With the initiative of the community and other partners, this model of solving the problem of living in a food desert is working for the Phillips Avenue community.
“(The community) is not waiting on the generosity of others,” said first-year Arundhati Krishnan. “I think this situation shows incredible innovation of the community that has done this.”
Since 2012, the community has partnered with Fund For Democratic Communities and has received financial support from other partners to move their idea from dream, to plan then action. As organizations have learned of the RCC’s community plans, support has snowballed into something massive — lenders all over the country are striving to donate to the RCC.
The media attention has not only attracted unwavering support from donors. Other communities living in food deserts are looking at the RCC as an example of an innovative way of gaining access to healthy food.
“I think once an organization has already started and has done some problem solving and figuring out the best practices, then others won’t have to reinvent the wheel,” said senior D’vorah Nadel. “But running a business is not easy. It takes a lot of work, energy and knowledge.”

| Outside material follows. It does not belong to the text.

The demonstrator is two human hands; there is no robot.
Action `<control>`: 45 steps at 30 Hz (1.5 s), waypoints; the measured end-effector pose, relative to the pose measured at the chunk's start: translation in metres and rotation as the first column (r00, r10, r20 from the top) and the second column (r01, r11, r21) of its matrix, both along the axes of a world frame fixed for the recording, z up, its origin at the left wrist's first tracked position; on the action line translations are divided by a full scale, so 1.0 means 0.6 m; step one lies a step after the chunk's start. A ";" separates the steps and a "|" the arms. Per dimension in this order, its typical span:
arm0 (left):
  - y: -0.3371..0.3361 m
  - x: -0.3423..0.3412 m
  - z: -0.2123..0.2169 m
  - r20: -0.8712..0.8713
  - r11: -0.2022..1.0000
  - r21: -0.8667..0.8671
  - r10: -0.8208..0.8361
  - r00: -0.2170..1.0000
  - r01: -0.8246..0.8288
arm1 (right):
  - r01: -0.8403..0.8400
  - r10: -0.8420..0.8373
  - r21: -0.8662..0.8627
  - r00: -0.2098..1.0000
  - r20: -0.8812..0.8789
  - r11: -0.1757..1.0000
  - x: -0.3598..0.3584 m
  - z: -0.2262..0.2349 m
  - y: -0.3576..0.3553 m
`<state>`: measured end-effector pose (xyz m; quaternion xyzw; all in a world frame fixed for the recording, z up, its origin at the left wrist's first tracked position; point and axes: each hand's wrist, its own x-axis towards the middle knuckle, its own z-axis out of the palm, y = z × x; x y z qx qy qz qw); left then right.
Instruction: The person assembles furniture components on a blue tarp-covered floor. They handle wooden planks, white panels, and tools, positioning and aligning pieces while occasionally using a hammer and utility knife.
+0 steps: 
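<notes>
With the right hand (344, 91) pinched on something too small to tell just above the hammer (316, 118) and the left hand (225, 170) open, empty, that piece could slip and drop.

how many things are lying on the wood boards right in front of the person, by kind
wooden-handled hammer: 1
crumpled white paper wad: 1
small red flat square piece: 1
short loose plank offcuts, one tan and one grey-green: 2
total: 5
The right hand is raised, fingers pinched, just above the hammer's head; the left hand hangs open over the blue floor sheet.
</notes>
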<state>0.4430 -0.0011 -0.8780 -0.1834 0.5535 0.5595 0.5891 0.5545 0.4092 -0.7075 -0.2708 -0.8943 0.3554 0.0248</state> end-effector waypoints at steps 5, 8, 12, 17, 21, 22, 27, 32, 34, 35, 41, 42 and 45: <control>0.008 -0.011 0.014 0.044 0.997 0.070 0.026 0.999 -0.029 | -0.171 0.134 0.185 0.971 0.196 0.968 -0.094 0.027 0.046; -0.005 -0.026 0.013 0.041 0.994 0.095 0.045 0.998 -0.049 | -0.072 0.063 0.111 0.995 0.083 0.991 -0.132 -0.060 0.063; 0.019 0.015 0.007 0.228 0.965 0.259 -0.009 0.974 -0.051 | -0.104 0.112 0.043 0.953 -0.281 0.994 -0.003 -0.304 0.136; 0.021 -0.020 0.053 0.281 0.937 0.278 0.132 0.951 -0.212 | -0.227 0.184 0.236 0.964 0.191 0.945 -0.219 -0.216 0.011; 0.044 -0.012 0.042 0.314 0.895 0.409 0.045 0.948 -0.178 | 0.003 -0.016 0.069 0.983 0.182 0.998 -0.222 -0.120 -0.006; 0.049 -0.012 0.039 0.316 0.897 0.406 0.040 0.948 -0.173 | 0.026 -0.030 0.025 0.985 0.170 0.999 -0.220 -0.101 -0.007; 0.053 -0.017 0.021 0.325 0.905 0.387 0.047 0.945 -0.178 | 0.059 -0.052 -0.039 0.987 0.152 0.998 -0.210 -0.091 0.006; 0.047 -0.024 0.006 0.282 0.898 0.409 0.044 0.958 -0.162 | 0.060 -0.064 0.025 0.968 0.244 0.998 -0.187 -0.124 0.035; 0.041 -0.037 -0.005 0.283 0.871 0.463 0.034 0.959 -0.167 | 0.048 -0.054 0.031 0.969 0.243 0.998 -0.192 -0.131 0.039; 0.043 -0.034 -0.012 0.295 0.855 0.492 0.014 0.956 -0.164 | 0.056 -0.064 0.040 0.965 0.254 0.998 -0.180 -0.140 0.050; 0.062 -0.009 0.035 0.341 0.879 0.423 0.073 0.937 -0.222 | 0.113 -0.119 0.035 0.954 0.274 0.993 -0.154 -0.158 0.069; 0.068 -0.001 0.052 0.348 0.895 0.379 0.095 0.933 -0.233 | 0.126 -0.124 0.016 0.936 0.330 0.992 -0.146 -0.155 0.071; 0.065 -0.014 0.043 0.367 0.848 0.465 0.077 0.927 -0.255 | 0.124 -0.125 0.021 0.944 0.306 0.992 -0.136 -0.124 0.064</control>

The RCC’s partners, like F4DC, helped locate people who had expertise in areas such as financing and management to help the community create a plan for running their store. Chelsea Yarborough, a senior and a worker-owner of the Greenleaf cooperative, believes that members of the RCC can share their knowledge and tips for success with other co-ops.
“The RCC and the Greenleaf and other co-ops in GSO should be there to support other (new) co-ops and help them get off the ground,” said Yarborough. “It is a very bottom-up movement. The network gets stronger when more people are involved with it.”
Krishnan was concerned that some communities that want to follow RCC’s example not have many local resources, like the F4DC, or nearby suppliers of healthy food.
“Some (communities in the U.S.) do not have access to good suppliers, and that could be more expensive because of things like transportation,” Krishnan said. “That could be a potential obstacle that (these communities) run into.”
In the meantime, Greensboro is currently tied as the second city in the nation with the most food insecurity. But as more co-ops like the RCC and the Greenleaf grow, the stronger the support system for new co-ops in Greensboro will be.
Krishnan, Nadel and Yarborough believe that Guilford could offer support to the RCC by supplying the co-op with food from Guilford’s farm. Guilford currently is a supplier for the Deep Roots market, another co-op in Greensboro, so it is reasonable to believe that the RCC could be a potential buyer.
Before the RCC opens, the community needs to raise $612,372 to meet their goal of $1.72 million. The RCC has received their donations from individuals in 23 different countries and partners including Self Help and the Moses Cone Health Foundation. They hope to receive $600,000 of this needed aid through support from the city of Greensboro.